A World Where Neanderthals Survived Till Now

Continuing the discussion from Determining similarity statistics between the human and chimp genome:

Hello @Patrick thanks for the thoughts.

Unfortunately, as both a scientist and a Christian, I think this is a very hard argument to follow.

You seem to arguing that because an event did not happen in a counterfactual universe, then it is a fantasy in our world. It seems logically equivalent arguing, “if someone killed Hitler as a child, then the Holocaust would never have happened; therefore this story we tell ourselves about the Holocaust cannot deemed credible.” To be clear, I am not at all accusing you of being a holocaust denier, but just showing the absurd conclusions we arrive at when using this pattern of logic. Just because things might have happened differently in a different version of our universe, does not undermine confidence of specific things that have taken place here in our world.


From a scientific point of view, you seem to assume that Neanderthals if they were still alive would some achieve what we have achieved. That they would just be some altered version of intelligent homo sapiens (but of course not homo sapiens). This is absolutely not a certain conclusion from science. The fact of the matter is that humans are unique in what we have achieved. We have no idea how difficult to “get” here, because no other species has even gotten close. That includes Neanderthals, Denisovans, and other hominids. They all died off and none of them crossed the thresholds of technology and culture we did.

It is entirely possible that Neanderthals, if they were still alive, would be hunter gatherers without written language or culture approach what we have now. It is possible they would fail to demonstrate a complete “theory of mind” with recursive though and sophisticated vocabulary. From a scientific point of view, we just do not know. And there is no guarantee that they would progress to a mind that equaled us. That is just not (from a scientific point of view) how evolution works.

We look like genetically modified apes in our genomes, but something special happened in our origins that has never (at least on earth) happened before or happened since. We are apes, but we are more than just apes.

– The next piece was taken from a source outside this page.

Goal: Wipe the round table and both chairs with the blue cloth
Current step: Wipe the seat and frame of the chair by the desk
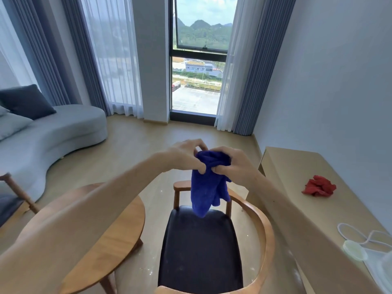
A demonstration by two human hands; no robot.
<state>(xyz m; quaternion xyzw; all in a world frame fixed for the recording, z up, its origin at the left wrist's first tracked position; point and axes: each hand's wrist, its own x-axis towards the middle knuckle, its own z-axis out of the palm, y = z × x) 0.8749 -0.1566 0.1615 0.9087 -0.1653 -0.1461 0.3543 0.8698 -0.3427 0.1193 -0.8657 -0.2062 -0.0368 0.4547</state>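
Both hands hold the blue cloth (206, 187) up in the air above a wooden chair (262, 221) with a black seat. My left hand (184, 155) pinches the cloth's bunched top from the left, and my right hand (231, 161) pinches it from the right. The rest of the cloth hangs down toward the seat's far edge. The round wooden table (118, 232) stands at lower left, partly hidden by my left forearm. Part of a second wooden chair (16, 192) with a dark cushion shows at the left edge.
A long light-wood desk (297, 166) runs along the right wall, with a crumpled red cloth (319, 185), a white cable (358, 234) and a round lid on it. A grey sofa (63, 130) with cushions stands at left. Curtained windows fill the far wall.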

From a theological point of view, your counterfactual is confusing too. Let us say in this other world, it happened as you say. We have no way to know how God would have responded or what He intended. If this is what happened, that it would have been what He intended. This is something different that what happened here, so we can only speculate what He would do. Perhaps He would have ordained a very similar origins story to arise, though I am pretty convinced it would not have been in Hebrew (or was it Aramaic?). Or perhaps He would have done something else. We do not know.

One notable exploration of question is the Chronicles of Narnia by CS Lewis. He envisions Narnia as real parallel universe (not a child’s fantasy. In this world, so much is different, though some things are similar. We find Jesus here too in the Great Lion Aslan (who is Jesus by another name).

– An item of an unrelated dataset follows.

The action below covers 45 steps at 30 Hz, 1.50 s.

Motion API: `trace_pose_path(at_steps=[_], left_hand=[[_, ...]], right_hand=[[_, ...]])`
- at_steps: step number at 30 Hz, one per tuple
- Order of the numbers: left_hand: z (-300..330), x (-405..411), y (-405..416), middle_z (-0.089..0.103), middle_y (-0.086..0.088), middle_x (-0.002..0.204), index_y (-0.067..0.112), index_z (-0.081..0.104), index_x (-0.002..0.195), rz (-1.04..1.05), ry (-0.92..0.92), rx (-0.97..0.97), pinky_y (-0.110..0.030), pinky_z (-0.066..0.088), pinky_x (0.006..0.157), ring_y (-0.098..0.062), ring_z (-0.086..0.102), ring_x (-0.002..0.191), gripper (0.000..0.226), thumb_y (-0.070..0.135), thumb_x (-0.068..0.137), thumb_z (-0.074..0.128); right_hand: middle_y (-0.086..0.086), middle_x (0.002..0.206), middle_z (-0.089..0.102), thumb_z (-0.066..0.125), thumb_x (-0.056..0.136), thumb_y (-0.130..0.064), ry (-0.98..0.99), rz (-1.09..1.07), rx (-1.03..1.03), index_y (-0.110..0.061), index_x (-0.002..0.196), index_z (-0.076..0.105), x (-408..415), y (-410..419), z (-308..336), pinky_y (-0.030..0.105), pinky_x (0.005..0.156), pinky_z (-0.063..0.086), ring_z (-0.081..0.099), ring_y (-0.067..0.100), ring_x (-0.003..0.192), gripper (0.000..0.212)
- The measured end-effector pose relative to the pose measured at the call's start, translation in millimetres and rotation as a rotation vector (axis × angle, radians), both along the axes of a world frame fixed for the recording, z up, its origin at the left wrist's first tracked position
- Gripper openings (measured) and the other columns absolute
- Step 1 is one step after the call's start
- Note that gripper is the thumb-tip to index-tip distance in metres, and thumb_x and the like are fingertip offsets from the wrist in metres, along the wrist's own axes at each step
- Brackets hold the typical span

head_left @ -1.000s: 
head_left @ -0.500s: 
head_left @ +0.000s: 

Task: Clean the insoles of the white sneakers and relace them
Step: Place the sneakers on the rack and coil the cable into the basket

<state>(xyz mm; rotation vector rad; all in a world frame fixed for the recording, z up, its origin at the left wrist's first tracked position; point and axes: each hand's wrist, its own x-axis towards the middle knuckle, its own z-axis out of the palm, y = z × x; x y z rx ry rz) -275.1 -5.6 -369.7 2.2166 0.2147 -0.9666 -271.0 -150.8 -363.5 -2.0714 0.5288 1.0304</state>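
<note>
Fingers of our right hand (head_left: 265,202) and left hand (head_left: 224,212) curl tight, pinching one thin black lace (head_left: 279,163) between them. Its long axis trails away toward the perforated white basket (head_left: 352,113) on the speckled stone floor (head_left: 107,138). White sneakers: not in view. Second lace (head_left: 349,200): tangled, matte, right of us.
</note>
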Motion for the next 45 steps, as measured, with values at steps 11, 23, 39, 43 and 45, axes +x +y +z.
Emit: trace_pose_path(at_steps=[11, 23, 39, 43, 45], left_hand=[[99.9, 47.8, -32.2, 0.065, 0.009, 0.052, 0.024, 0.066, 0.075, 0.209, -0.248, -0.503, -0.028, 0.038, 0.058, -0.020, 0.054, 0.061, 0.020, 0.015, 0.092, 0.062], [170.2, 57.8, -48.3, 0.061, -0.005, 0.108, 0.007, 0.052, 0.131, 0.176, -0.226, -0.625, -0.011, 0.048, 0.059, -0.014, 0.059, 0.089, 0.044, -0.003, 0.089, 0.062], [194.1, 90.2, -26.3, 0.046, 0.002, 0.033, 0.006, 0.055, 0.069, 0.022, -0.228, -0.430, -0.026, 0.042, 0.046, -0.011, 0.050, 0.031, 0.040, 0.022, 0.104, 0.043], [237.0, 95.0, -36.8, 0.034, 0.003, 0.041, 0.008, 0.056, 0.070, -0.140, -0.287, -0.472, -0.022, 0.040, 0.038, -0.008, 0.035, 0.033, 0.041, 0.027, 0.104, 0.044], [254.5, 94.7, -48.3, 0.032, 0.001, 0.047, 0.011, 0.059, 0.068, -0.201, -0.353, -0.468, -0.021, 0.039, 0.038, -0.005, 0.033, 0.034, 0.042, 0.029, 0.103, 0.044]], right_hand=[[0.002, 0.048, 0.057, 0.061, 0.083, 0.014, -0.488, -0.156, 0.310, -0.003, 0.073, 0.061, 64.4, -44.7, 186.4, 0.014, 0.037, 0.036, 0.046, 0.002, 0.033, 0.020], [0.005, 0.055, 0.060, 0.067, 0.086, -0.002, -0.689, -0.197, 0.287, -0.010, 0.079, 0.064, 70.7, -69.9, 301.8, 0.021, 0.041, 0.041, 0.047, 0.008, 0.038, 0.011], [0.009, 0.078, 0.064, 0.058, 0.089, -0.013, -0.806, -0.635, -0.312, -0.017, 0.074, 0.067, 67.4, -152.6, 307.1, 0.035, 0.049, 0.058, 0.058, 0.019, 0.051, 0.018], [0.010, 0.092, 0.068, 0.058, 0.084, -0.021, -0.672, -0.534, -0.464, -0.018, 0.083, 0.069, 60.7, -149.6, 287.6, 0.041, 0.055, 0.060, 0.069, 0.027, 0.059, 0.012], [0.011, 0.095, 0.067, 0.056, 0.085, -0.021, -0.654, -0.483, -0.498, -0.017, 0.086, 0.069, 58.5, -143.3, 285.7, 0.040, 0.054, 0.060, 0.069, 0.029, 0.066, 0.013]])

“But there[, in your world,] I have another name. You must learn to know me by that name. This was the very reason you were brought into Narnia, that by knowing me here for a little, you might know me better there.”
―Aslan as he’s about to send Edmund, Lucy and Eustace home (Chapter 16)

Here, CS Lewis is arguing that the Christian faith arises from God’s nature which is situated beyond our reality and universe. Therefore, in another universe, it would arise a similar way, but different too. Like a restatement of the same idea in a different language. In the same way, the incarnation of Jesus into a body of flesh binds God into a very human expression of His message that is inextricably bound to our universe. If humans never came to be, His incarnation would look different.

This rhyming of realities arises because God is the same, but these counterfactual worlds are nonetheless different. Perhaps the same sort of alternate version of the same Truth we find in Jesus might arise in your alternate Neanderthal world.


One last quote about Aslan, the One of another world,

Aslan is a lion- the Lion, the great Lion." “Ooh” said Susan. “I’d thought he was a man. Is he-quite safe? I shall feel rather nervous about meeting a lion”…“Safe?” said Mr Beaver …"Who said anything about safe? 'Course he isn’t safe. But he’s good. He’s the King, I tell you.”
― C.S. Lewis, The Lion, the Witch, and the Wardrobe

Let us follow the King who is good, even though He is not safe.